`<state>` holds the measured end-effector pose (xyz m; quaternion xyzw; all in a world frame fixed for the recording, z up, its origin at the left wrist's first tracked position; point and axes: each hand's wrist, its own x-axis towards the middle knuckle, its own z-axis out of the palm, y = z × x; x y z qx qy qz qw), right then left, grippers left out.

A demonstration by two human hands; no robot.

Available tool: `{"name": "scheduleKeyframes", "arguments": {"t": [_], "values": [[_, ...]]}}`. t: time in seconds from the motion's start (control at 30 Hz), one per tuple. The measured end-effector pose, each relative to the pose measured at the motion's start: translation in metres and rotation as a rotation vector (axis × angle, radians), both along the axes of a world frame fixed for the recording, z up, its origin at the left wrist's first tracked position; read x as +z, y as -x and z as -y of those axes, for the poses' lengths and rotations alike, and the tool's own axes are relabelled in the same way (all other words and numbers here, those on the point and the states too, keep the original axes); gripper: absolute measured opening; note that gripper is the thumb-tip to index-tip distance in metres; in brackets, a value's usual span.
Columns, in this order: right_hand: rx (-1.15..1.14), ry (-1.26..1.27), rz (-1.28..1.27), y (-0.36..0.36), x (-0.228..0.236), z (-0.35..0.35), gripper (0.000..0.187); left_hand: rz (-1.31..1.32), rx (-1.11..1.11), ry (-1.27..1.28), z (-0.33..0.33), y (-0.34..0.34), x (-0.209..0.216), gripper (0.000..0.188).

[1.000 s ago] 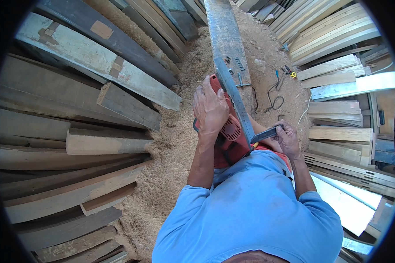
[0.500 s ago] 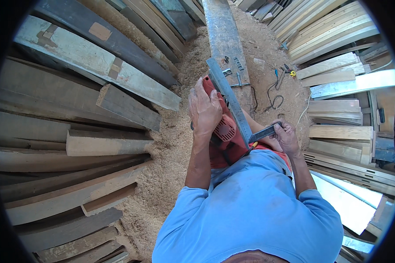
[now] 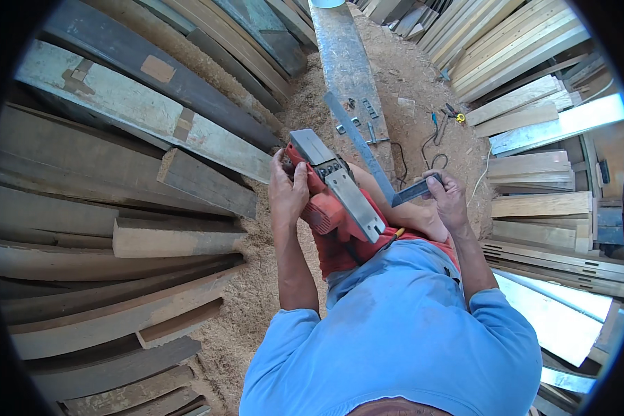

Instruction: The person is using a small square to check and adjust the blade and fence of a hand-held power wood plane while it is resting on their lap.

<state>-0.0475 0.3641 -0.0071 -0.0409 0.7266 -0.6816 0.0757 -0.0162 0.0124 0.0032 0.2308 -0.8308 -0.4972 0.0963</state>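
A red electric hand planer [image 3: 324,210] rests over my lap, its metal sole and the cutter slot facing up. My left hand [image 3: 288,188] is wrapped around the planer's far left end, with the fingers closed on the red body. In my right hand [image 3: 448,200] is the dark stock of a try square [image 3: 360,142], gripped between thumb and fingers. The square's long steel blade points away to the upper left, to the right of the planer and apart from its sole. A yellow-handled tool [image 3: 398,234] lies by my waist, partly hidden.
Ahead runs a narrow worn plank [image 3: 347,55] bearing a T-handled wrench [image 3: 373,133] and small metal parts. Pliers and a yellow tape measure [image 3: 460,118] lie on the shaving-covered floor near a dark cord [image 3: 433,142]. Stacked timber [image 3: 166,236] flanks both sides.
The planer has rolled, so its sole now faces up toward me. The square's blade has come off the planer and sits to its right. My left hand has shifted left and lower.
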Motion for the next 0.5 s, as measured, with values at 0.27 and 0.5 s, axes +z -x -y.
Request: {"name": "scheduleKeyframes", "arguments": {"t": [0.27,0.5], "values": [[-0.007,-0.147,-0.077,0.006,-0.018,0.012,0.018,0.113,-0.127,0.193,-0.023,-0.003,0.017,0.089],[-0.039,-0.3,-0.144,0.076,-0.114,0.028,0.016,-0.013,-0.183,0.279,-0.018,0.003,0.002,0.08]]}}
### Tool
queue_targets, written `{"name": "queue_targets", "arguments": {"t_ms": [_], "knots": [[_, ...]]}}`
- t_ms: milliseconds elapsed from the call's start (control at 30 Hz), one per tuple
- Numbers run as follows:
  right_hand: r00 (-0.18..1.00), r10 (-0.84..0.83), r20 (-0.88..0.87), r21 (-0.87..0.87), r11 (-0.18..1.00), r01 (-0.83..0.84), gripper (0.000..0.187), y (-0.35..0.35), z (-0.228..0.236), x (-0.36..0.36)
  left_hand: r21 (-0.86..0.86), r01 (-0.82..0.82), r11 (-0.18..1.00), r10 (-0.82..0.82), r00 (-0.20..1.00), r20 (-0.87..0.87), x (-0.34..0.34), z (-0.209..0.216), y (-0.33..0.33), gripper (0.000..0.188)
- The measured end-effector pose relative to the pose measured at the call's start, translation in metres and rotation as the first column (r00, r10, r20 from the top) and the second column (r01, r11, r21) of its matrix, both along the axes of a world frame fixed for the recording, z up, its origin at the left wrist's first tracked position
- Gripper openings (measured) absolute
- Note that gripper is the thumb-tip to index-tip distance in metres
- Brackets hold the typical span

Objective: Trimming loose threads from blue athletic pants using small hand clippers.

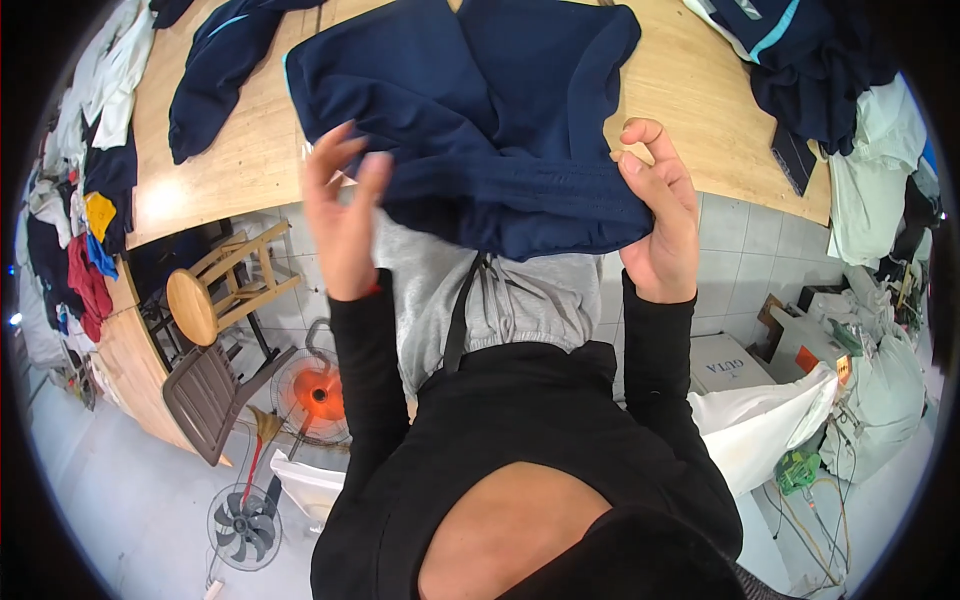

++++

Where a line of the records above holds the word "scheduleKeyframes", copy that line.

Available tool: `{"name": "scheduleKeyframes", "arguments": {"t": [_], "values": [[_, ...]]}}`. t: time in seconds from the motion's start (control at 30 Hz), one per tuple. The measured end-effector pose, each relative to the pose measured at the motion's start: translation in metres and rotation as a rotation vector (axis × angle, radians), both along the axes of a world frame fixed for the recording, z up, its origin at the left wrist's first tracked position; read x as +z, y as -x and z as -y of those axes, for the poses' lengths and rotations alike, and the tool's own axes are relabelled in the same way (all other words and numbers here, those on the point and the states too, keep the original axes); gripper: absolute measured opening; note that gripper is the thumb-tip to index-tip distance in metres; in brackets, a value's usual span.
Request: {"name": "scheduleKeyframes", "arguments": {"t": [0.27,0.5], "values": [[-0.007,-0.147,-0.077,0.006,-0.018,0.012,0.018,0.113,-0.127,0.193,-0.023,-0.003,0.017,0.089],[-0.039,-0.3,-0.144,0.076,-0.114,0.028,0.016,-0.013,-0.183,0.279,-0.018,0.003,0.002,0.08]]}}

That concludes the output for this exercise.